-------- DATASET EXCERPTS

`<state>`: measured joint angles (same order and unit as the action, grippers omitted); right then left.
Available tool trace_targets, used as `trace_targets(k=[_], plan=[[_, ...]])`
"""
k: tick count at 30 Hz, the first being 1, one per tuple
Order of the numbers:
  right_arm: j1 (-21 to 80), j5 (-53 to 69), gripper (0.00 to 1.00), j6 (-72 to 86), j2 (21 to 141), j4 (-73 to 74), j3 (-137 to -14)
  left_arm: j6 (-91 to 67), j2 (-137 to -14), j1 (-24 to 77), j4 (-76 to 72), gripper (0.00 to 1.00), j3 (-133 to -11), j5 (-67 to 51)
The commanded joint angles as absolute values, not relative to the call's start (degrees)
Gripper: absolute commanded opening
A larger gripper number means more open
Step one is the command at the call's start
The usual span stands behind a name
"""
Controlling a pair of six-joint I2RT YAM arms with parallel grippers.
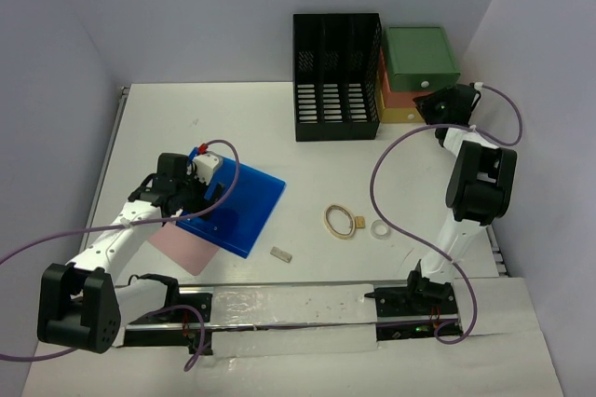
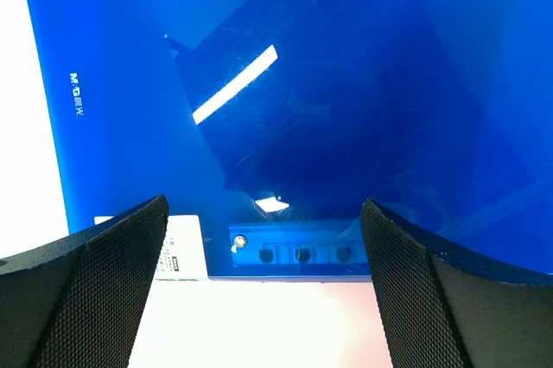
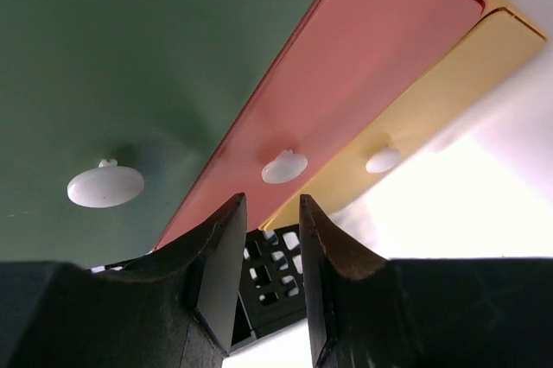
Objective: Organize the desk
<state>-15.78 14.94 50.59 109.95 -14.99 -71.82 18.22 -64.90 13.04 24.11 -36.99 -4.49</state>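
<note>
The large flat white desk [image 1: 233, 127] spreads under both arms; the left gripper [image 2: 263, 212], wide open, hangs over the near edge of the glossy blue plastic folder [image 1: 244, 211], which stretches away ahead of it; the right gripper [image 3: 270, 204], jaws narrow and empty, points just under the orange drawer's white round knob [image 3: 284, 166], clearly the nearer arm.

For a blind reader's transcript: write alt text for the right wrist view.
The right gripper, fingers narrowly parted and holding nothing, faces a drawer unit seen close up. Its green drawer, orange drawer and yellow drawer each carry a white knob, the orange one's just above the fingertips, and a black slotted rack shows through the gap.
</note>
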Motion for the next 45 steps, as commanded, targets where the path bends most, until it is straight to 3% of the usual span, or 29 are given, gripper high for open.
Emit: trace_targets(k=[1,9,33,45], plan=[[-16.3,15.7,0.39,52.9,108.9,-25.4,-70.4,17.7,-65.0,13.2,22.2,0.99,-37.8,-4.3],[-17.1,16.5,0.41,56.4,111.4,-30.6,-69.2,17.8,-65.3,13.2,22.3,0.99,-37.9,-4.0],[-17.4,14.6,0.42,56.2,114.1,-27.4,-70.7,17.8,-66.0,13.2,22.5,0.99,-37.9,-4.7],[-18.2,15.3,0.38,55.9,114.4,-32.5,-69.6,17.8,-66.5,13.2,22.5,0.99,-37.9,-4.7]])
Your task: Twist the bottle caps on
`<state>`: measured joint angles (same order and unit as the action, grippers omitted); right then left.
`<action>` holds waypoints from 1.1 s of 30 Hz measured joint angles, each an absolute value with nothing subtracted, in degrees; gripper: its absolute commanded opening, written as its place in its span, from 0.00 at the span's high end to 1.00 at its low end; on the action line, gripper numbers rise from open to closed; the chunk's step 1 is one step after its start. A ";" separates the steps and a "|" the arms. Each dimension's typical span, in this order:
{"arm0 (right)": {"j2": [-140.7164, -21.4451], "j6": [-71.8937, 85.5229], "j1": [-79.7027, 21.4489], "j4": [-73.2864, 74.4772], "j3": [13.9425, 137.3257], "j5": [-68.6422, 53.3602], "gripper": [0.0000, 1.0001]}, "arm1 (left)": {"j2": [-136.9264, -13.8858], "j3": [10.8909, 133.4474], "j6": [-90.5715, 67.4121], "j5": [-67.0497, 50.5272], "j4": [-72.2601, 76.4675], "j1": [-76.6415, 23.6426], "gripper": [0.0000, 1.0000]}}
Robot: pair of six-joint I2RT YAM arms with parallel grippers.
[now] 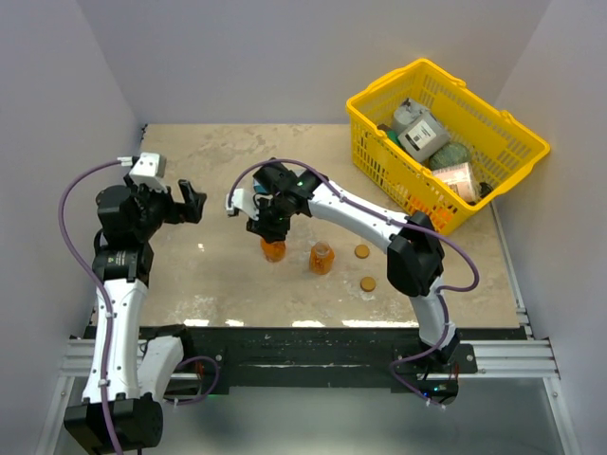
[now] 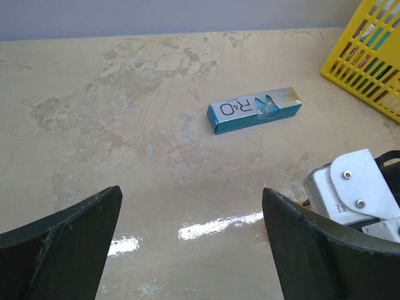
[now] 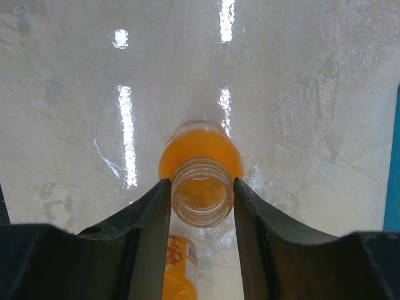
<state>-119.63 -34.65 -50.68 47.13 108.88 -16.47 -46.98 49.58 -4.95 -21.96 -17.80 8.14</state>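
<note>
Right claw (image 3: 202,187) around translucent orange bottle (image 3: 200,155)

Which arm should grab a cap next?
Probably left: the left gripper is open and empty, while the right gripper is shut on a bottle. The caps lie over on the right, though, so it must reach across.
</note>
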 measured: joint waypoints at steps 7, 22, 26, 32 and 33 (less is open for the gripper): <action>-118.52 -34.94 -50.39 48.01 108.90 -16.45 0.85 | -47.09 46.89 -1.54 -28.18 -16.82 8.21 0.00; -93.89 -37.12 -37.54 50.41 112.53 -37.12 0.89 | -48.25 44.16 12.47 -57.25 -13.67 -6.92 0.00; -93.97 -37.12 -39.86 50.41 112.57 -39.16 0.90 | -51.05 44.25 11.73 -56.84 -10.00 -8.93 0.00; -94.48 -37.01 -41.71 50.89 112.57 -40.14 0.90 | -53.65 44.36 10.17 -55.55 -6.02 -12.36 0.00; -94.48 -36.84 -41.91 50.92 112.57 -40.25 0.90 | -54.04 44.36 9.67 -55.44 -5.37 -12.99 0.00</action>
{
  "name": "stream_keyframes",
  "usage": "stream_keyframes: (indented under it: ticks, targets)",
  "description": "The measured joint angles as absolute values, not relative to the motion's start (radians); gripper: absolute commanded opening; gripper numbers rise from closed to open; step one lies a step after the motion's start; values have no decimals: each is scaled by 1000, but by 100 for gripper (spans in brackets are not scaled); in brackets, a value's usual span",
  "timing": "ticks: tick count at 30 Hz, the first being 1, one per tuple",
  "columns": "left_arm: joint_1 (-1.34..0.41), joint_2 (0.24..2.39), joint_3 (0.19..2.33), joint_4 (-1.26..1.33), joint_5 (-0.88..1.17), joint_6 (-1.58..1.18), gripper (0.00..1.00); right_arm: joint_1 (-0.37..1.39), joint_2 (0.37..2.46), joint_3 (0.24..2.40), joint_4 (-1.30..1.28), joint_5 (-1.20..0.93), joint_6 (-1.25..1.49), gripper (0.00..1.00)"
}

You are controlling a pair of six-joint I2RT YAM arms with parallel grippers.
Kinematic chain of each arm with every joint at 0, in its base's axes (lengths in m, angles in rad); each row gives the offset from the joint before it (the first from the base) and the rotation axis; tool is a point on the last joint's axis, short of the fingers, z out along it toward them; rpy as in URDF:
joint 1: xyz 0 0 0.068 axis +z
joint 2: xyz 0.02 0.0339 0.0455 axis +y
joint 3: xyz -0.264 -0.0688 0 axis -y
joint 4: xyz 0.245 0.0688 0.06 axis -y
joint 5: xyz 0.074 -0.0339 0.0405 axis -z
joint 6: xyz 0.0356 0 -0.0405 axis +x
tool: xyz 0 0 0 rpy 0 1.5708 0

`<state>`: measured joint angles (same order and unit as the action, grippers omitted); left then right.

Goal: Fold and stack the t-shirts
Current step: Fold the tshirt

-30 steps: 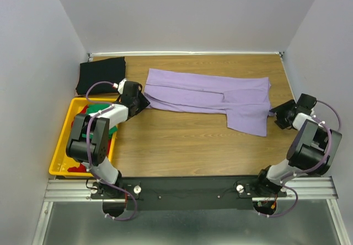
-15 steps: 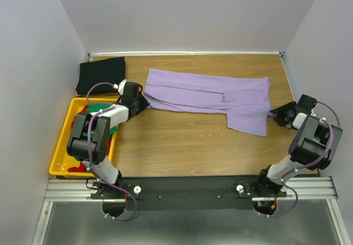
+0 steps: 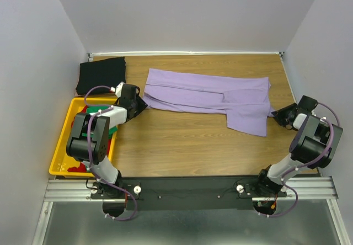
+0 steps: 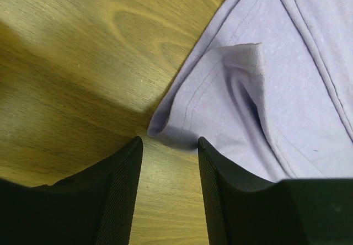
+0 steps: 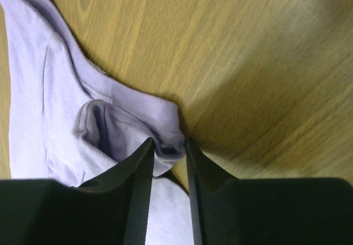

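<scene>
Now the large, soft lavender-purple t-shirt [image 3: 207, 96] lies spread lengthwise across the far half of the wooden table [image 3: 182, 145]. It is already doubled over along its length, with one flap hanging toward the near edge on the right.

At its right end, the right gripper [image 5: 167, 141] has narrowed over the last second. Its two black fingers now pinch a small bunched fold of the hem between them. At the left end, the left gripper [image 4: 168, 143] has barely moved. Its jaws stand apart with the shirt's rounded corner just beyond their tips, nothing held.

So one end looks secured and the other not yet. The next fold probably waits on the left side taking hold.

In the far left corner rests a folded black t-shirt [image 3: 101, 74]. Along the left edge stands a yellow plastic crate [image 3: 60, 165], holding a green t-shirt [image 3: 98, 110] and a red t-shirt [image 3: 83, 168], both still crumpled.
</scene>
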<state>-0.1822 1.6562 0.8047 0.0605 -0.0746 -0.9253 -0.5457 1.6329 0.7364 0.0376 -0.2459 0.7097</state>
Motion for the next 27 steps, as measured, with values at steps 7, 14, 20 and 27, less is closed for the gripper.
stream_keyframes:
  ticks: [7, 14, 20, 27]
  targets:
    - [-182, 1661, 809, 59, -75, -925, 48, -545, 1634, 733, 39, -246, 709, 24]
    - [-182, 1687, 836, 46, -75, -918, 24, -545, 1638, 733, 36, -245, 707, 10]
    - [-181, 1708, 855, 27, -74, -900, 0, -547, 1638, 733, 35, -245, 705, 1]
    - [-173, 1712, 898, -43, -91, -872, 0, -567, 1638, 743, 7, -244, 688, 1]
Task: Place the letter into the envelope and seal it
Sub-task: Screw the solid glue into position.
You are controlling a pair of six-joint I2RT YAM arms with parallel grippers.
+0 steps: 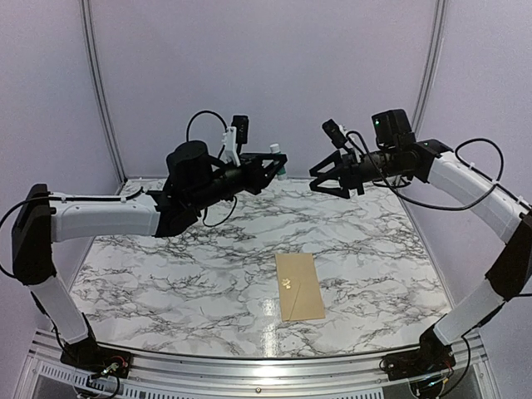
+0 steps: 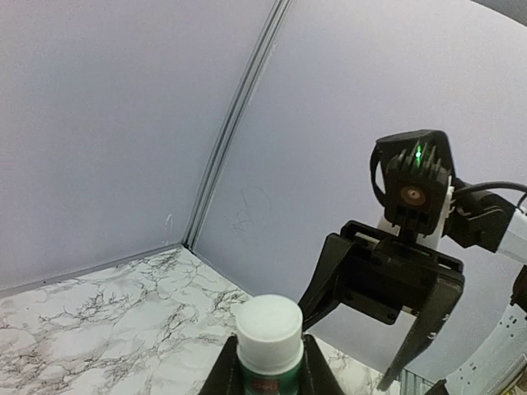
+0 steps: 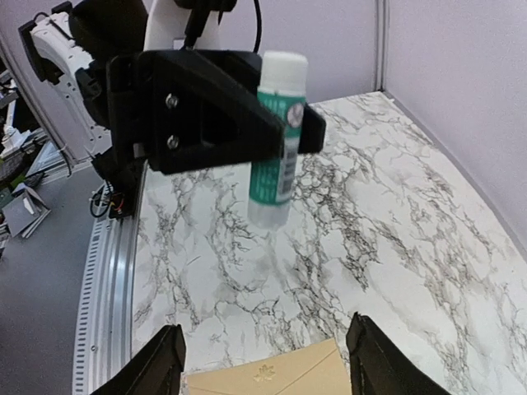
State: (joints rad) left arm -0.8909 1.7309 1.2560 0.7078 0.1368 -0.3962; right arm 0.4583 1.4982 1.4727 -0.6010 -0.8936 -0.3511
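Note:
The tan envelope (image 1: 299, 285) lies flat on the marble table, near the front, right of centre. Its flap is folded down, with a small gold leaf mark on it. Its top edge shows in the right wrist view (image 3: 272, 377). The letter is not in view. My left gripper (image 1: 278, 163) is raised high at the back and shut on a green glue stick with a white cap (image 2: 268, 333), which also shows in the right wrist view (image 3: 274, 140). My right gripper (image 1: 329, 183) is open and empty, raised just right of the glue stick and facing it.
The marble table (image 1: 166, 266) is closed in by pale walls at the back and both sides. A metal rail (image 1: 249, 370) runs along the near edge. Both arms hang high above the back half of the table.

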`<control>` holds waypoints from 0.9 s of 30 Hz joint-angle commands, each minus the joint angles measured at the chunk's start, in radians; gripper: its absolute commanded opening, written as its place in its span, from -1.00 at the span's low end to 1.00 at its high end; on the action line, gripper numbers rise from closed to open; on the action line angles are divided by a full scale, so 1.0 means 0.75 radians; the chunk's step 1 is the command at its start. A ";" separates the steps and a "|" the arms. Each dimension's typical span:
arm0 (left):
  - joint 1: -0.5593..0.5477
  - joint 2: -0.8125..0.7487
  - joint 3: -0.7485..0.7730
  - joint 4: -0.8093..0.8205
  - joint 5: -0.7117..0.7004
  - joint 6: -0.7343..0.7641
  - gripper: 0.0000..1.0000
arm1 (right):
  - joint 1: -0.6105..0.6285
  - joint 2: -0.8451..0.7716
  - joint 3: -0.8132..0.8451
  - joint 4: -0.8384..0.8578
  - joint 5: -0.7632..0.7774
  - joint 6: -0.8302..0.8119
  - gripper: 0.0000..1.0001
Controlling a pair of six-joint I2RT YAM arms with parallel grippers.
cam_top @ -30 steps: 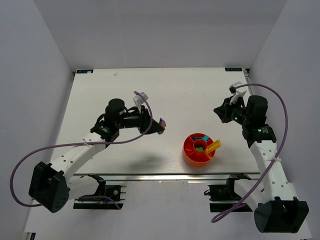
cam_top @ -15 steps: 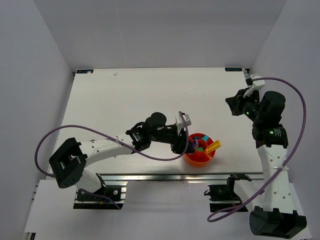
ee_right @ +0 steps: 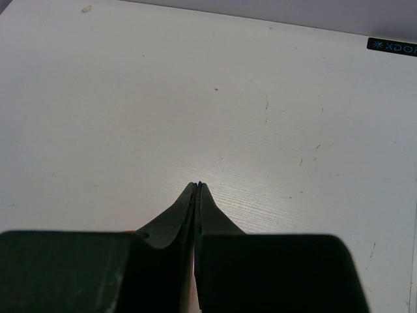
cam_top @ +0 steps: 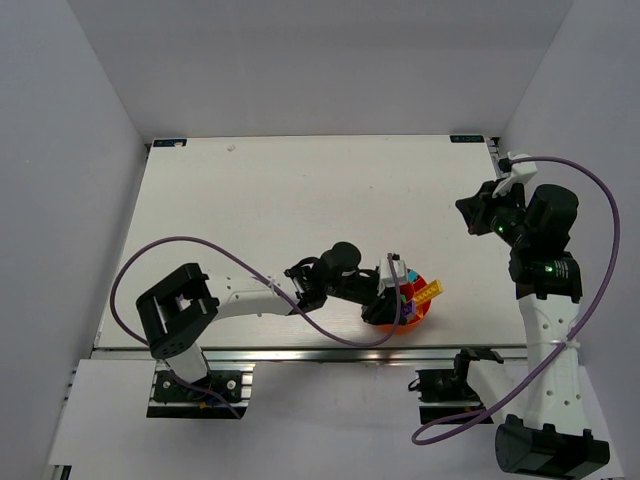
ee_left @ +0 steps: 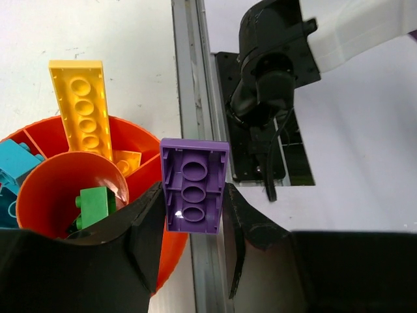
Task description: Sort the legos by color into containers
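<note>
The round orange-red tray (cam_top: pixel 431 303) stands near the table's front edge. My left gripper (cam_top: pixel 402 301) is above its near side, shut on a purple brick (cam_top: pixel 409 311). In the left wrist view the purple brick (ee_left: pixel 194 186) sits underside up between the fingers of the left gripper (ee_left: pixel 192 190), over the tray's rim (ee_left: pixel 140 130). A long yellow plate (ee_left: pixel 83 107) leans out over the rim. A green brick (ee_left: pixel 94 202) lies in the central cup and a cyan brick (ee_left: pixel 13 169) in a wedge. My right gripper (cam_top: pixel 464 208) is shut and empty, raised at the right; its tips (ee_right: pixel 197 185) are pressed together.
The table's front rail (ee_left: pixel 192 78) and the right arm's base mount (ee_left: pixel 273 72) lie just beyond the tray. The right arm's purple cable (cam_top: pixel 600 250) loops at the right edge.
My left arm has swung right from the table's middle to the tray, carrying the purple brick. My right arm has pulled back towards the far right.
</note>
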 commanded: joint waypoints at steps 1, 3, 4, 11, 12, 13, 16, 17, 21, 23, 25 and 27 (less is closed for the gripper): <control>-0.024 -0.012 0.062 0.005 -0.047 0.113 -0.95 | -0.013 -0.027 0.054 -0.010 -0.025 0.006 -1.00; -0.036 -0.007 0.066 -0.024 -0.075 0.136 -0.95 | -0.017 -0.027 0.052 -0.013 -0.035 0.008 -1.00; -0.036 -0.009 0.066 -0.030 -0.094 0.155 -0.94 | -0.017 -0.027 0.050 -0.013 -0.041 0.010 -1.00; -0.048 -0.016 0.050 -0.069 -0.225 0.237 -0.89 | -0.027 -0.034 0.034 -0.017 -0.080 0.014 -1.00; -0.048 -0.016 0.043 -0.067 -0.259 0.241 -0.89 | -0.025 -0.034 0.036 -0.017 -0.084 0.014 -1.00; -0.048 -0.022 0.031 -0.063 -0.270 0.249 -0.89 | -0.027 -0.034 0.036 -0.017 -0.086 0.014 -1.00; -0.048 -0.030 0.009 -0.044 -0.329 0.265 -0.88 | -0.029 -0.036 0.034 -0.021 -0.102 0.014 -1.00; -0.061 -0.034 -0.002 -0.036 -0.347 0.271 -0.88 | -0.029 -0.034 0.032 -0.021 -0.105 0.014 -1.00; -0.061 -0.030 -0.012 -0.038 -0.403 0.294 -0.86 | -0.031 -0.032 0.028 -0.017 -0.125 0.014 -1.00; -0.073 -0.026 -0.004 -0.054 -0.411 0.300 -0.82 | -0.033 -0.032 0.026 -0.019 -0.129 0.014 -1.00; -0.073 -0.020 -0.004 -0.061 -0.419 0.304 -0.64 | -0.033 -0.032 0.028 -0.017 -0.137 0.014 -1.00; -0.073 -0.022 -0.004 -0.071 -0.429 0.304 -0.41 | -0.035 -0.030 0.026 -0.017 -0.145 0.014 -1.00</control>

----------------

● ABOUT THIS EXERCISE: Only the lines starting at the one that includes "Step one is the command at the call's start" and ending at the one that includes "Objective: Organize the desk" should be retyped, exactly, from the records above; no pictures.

● RESPONSE BOX:
Step one is the command at the call's start
The usual span stands behind a name
"""
Controlling a pair of six-joint I2RT YAM arms with parallel grippers.
Objective: Organize the desk

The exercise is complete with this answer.